With a tool like this you can write something that searches for phone numbers within a text file in two lines of code -- one line to compile the pattern and one line to call search(). Rather than going to go into the gory details of how to make a regular expression here, I'll point you to a short tutorial on using the regular expression compiler (written in Java) that I used for the Java Beautifier I built for JBuilder. It can be found at http://javaregex.com/pat/tutorial/tutorial.html. You might also wish to check out other sites where regular expressions are discussed such as http://www.perl.com.

In the JavaBeautifier I simply supplied the regular expression compiler with a set of patterns, one for each type of token I wished to identify in Java source code (i.e. quoted string, comment, operator, word, etc.). The regular expression search method returns each time it finds one of these, whichever starts first. This means that I won't be confused by comments appearing inside quoted strings or vice-versa. If I encounter a line of code like the following

do_something(); // "hello"

the '// "hello"' will parse as a single comment token. The pattern '//.*' will match starting at an earlier position within the text than the pattern for the quoted string. Likewise, this line of code

out.println("// generate a comment")

It will identify the quoted string "// generate a comment" as a quoted string and won't be confused into seeing a comment. The pattern for the quoted string will match starting at an earlier position, will match the whole string, and the pattern matcher will resume looking through the text at a position after the completed match.

2 b: Arranging the pieces

In some sense everything I've discussed up to this point has been nothing more than preparation for beautifying the code. The real work lies ahead. The goal in what follows is to try and figure out the simplest most general rules to get the indentation right. This is, of course, the tricky part and despite several attempts at reworking this JavaBeautifier it is still a bit more complex than I'd hoped.

There are a number of issues to tackle in getting the beautifier to produce correct indentation. For example, blocks of code following conditional statements may or may not be enclosed in curly brackets. For example we may encounter code that looks like this:

if(a==2) {
  foo();
}
or this
if(a==2)
  foo();

In order to properly indent the code we need to figure out where curly brackets would be placed if the user had typed them. Moreover, we need to correctly associate else blocks with if blocks and not get confused if the user throws comments in like this (see Listing 4).

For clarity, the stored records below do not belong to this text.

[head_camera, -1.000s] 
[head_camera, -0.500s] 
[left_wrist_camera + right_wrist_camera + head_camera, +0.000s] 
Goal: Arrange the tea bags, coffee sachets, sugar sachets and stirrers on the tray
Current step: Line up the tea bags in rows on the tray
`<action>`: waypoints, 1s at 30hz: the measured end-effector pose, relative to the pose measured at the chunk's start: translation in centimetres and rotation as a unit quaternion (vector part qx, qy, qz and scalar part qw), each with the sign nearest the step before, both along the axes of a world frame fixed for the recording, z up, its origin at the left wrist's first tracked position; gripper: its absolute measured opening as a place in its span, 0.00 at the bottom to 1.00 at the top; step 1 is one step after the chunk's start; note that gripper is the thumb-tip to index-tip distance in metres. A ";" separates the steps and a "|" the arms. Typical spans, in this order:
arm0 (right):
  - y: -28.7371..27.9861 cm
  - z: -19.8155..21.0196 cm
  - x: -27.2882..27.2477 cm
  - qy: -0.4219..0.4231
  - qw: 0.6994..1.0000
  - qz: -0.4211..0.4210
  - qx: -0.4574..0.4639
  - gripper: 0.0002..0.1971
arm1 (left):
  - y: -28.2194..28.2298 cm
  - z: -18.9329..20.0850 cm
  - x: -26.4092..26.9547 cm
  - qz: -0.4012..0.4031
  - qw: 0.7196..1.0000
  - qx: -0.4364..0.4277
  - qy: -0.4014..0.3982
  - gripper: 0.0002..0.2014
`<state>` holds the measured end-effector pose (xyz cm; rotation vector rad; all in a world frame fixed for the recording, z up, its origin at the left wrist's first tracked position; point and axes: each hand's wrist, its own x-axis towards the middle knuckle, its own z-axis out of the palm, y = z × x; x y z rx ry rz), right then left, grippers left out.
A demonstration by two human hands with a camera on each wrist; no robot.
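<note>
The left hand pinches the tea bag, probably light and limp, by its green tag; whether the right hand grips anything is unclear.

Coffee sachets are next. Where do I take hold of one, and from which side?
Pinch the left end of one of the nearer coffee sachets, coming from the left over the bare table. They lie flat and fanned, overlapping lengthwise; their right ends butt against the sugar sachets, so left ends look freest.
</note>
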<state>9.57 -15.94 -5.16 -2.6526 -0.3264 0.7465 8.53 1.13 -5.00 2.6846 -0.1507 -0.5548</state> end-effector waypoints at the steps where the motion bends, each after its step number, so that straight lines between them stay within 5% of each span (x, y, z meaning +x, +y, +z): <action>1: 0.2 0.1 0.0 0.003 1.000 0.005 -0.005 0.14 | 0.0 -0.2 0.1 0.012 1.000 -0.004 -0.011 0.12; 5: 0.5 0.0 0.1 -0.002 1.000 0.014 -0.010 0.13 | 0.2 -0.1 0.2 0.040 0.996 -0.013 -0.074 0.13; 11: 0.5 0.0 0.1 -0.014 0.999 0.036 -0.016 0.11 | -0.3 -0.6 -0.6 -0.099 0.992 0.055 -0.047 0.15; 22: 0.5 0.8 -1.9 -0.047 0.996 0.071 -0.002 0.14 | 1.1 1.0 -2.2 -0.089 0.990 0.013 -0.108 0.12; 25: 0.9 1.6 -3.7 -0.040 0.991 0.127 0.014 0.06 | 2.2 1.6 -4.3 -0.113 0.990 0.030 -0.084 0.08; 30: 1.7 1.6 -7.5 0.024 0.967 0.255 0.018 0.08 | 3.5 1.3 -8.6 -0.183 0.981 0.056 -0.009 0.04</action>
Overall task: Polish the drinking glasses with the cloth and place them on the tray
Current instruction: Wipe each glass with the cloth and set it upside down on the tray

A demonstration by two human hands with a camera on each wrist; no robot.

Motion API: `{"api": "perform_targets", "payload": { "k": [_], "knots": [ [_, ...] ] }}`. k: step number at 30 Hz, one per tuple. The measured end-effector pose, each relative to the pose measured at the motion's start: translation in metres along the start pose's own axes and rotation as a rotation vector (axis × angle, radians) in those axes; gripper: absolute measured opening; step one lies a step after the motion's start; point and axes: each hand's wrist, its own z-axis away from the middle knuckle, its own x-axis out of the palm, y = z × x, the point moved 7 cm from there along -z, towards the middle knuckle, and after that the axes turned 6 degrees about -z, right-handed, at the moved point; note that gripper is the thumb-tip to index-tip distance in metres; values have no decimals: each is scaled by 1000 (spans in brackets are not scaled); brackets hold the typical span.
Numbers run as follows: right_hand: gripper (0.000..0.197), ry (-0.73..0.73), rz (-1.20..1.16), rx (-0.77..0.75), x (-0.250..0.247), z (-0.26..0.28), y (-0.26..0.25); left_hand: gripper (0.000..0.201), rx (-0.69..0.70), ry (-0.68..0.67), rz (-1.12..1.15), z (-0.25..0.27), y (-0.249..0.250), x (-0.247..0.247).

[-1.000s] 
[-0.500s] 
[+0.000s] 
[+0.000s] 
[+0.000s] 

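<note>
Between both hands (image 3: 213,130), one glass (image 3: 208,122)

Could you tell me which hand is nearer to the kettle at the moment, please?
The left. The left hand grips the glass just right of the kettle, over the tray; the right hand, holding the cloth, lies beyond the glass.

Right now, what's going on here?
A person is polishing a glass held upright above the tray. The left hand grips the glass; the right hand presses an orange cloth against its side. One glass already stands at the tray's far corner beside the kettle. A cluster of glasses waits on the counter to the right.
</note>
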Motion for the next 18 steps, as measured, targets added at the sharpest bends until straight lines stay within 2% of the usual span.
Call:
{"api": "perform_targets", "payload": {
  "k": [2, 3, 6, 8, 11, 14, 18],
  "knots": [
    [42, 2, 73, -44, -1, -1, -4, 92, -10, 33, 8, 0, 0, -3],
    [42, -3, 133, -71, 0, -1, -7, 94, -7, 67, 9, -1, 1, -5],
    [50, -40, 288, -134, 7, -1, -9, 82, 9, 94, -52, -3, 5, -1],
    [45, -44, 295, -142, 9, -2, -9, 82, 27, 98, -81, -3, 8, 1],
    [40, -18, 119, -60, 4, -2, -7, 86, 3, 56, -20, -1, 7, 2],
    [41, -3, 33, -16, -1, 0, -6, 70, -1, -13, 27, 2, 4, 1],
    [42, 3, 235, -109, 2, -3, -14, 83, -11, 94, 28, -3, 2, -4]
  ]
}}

In order to make it easier to process the code, I made it possible to view the tokens in two ways. The first is simply a linear list. The second is a hierarchical arrangement of lists and sub-lists. We want to arrange things so that the Token object for each "(" or "{" contains as a sub-list with all the Tokens between it and the corresponding ")" or "}". This is straightforward. Also, to avoid clutter, I decided that white-space and comments would go on sub-lists of whatever token preceded them.

After this arranging has been done, I can scan through the list of Tokens for "if" blocks. If I encounter an "if" token at position "n" I know that the execution block for this "if" begins at Token "n+3". If I find a "{" token there I know that the programmer explicitly delimited his/her block with curly brackets. In fact, I know that the sequence of Tokens will simply be "if", "(", ")", "{" in this case with all the spaces, comments, etc. folded up into sub-lists of these tokens.

When I find a place where an if is encountered I insert a special START_BLOCK token which doesn't print but which I can identify as a place where "{" or "}" could've been put. When I find an "if" block and an "else" block together I fold these up into a single token as well. In this manner I've made the process of getting the if/else blocks to format properly whether or not they explicitly use curly brackets.

2 c: The Output

Some of the information we need to do the formatting is not known until we have actually indented and printed out the code preceding it. For example, if I encounter a parenthesis I want the following code to indent to the column that the parenthesis was printed on plus one -- but I can't know where it is until it has actually printed. This means that the column we indent to needs to be saved to a Stack. We push a value on when we encounter a "(" and pop the value back when we encounter a ")".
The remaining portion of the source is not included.